ANALISA TERHADAP OPINI DISCLAIMER BPK-RI ATAS LAPORAN KEUANGAN PEMERINTAH PUSAT (LKPP) TAHUN 2007
Abstrak
Badan Pemeriksa Keuangan (BPK) kembali memberikan opini disclaimer atas Laporan Keuangan Pemerintah Pusat (LKPP) Tahun 2007. Opini tersebut merupakan ke empat kalinya semenjak LKPP Tahun 2004. BPK menilai opini hasil pemeriksaan BPK yang terus menerus buruk seperti ini menggambarkan bahwa hampir belum ada kemajuan pemerintah pusat dalam peningkatan transparansi dan akuntabilitas keuangan Negara. Berdasarkan hasil pemeriksaan terhadap LKPP Tahun 2007, BPK menyampaikan 34 temuan, terdiri dari 27 (dua puluh tujuh) temuan hasil pemeriksaan terhadap Sistem Pengendalian Intern (SPI) dan 7 (tujuh) temuan hasil pemeriksaan atas kepatuhan terhadap undang-undang. Secara umum, jumlah temuan BPK berdasarkan hasil pemeriksaan yang dilakukannya terhadap LKPP 2004, 2005 dan 2006 menunjukkan trend yang semakin menurun, namun, temuan berulang cenderung lebih banyak dibandingkan dengan temuan-temuan baru. Sebagian besar temuan yang berulang dalam LKPP Tahun 2007 terjadi karena kelemahan dalam hal administrasi. Namun kelemahan administrasi ini berpotensi menyebabkan terjadinya penyalahgunaan, hilang, tertundanya pemanfaatan dana oleh pemerintah dan/ atau pemanfaatan dana yang tidak optimal. Selain itu, terdapat 3 (tiga) temuan yang belum ditindaklanjuti. Temuan tersebut adalah investasi permanen pada Bank Indonesia, pengendalian atas realisasi belanja bantuan sosial dan pengeluaran dari rekening pemerintah lainnya. Sementara itu juga terdapat dua temuan yang perlu untuk segera ditindaklanjuti yaitu temuan tentang pajak dan rekening pemerintah yang belum ditetapkan statusnya. Kedua temuan tersebut berpotensi menambah penerimaan negara.
I. Pendahuluan
Sejak tahun 2004 s.d tahun 2007, Badan Pemeriksa Keuangan RI (BPK RI)
telah
memberikan opini disclaimer atas Laporan Keuangan Pemerintah Pusat (LKPP). Dalam sambutan pada rapat paripurna penyampaian hasil pemeriksaan LKPP Tahun 2007, Ketua BPK RI menyatakan bahwa opini hasil pemeriksaan BPK yang terus menerus buruk seperti ini menggambarkan bahwa hampir belum ada kemajuan pemerintah pusat dalam peningkatan transparansi dan akuntabilitas keuangan Negara.
Kelambanan
1
pembangunan sistem keuangan Negara sekaligus mencerminkan kurangnya upaya pemerintah untuk mengurangi terjadinya penyalahgunaan maupun korupsi keuangan dan aset Negara.

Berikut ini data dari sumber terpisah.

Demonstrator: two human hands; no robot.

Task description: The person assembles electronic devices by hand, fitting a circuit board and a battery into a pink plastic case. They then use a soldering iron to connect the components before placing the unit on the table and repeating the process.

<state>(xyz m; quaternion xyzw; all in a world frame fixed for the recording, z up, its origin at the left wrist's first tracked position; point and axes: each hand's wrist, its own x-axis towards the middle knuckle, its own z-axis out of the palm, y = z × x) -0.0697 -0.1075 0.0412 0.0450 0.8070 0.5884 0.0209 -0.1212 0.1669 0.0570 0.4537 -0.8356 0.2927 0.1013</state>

Ketua BPK lebih lanjut menyebutkan bahwa BPK yang tidak menyatakan pendapat atas LKPP selama empat tahun berturut-turut menunjukkan rendahnya tingkat perbaikan di sisi manajemen dan administrasi.
Adanya beberapa kelemahan dalam LKPP Tahun
2007 menyebabkan BPK tidak dapat memberikan opini tentang risiko fiskal pemerintah. Temuan BPK sehubungan dengan Sistem Pengendalian Intern keuangan negara menunjukkan bahwa proses penyusunan LKPP tidak sesuai dengan sistem akuntansi yang telah ditetapkan oleh Pemerintah sendiri. Masih banyaknya jumlah temuan yang mengindikasikan pengelolaan keuangan negara yang tidak sesuai aturan perundangan, serta banyaknya temuan berulang, menunjukkan kelambatan pemerintah dalam memperbaiki administrasi keuangannya sesuai rekomendasi dan saran kebijakan BPK RI.

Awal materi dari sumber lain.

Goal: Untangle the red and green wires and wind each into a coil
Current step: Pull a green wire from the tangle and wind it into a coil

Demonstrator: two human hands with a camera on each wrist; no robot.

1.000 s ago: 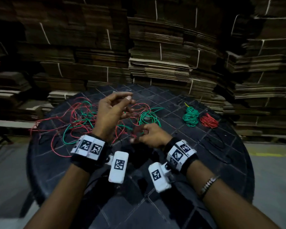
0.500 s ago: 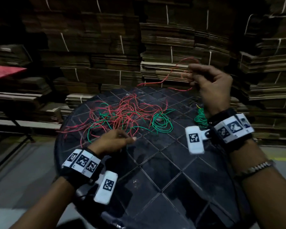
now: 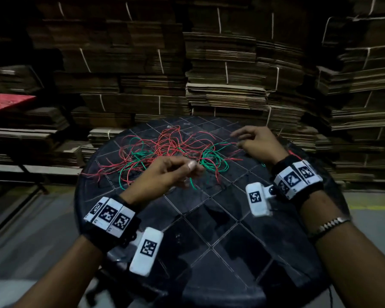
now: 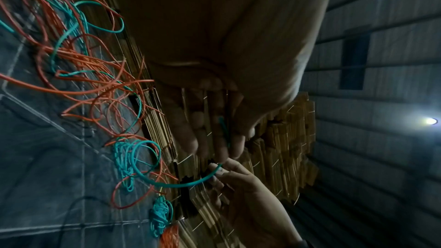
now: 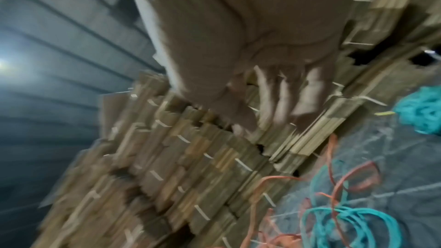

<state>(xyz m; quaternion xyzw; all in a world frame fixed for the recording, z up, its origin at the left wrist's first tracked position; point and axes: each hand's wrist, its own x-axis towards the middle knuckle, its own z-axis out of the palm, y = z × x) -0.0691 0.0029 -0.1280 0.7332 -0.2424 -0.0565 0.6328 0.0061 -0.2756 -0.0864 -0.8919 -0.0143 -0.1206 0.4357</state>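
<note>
A tangle of red and green wires (image 3: 169,147) lies on the far half of a round black table (image 3: 209,218). My left hand (image 3: 192,168) hovers at the tangle's near edge and pinches a green wire (image 4: 224,129), which hangs down from the fingers and curves back to a loose green loop (image 3: 213,161). Over the table's far right my right hand (image 3: 238,140) has its fingers loosely spread and holds nothing; it is blurred in the right wrist view. A wound green coil (image 4: 160,218) and a red coil (image 4: 170,237) lie beyond it, mostly hidden behind my right wrist in the head view.
Tall stacks of flattened cardboard (image 3: 220,85) tied with string stand right behind the table. A red tabletop (image 3: 7,103) on a dark frame stands at the far left. The near half of the black table holds no wires.
My right hand has come down from head height, where it held a red wire, to the table's far right and holds nothing now. My left hand has lifted a green wire.
</note>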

Box 1 : Opini BPK RI Terhadap Laporan Keuangan Pemerintah Pusat (LKPP) 2007 BPK memberikan opini “tidak menyatakan pendapat” atau disclaimer terhadap hasil pemeriksaan LKPP Tahun 2007 dengan tujuh alasan, yaitu : 1. Terbatasnya akses BPK RI atas informasi tentang penerimaan dan piutang pajak dan biaya perkara yang dipungut oleh Mahkamah Agung sehingga tidak dapat menyatakan pendapat mengenai 70 persen lebih dari sumber penerimaan Negara. 2. Adanya kelemahan sistem akuntansi dan pelaporan keuangan Negara. Salah satu penyebab terjadinya kelemahan tersebut adalah karena terbatasnya sumber daya manusia yang handal dalam administrasi keuangan negara, mulai dari tingkat pusat hingga daerah. 3. Belum tertibnya penempatan uang negara dan belum adanya single treasury account pemerintah. 4. Tidak adanya inventarisasi aset serta utang maupun piutang negara. 5. Belum handal dan terintegrasinya sistem teknologi informasi negara. 6. Kelemahan sistem pengendalian internal pemerintah yang belum mampu melakukan reviu kebenaran laporan keuangan sebelum diperiksa BPK RI. 7. ketidakpatuhan terhadap ketentuan peraturan perundang-undangan terkait dengan masih adanya penerimaan dan pengeluaran di luar mekanisme APBN. Sumber : sambutan ketua BPK RI pada Rapat Paripurna penyampaian pemeriksaan BPK RI atas LKPP Tahun 2007
hasil
2
Berikut beberapa hal penting yang harus diperhatikan berkaitan dengan Laporan keuangan Pemerintah Pusat Tahun 2007 : Pertama, kelemahan pengelolaan keuangan pemerintah pusat terjadi baik pada sisi penerimaan maupun belanja.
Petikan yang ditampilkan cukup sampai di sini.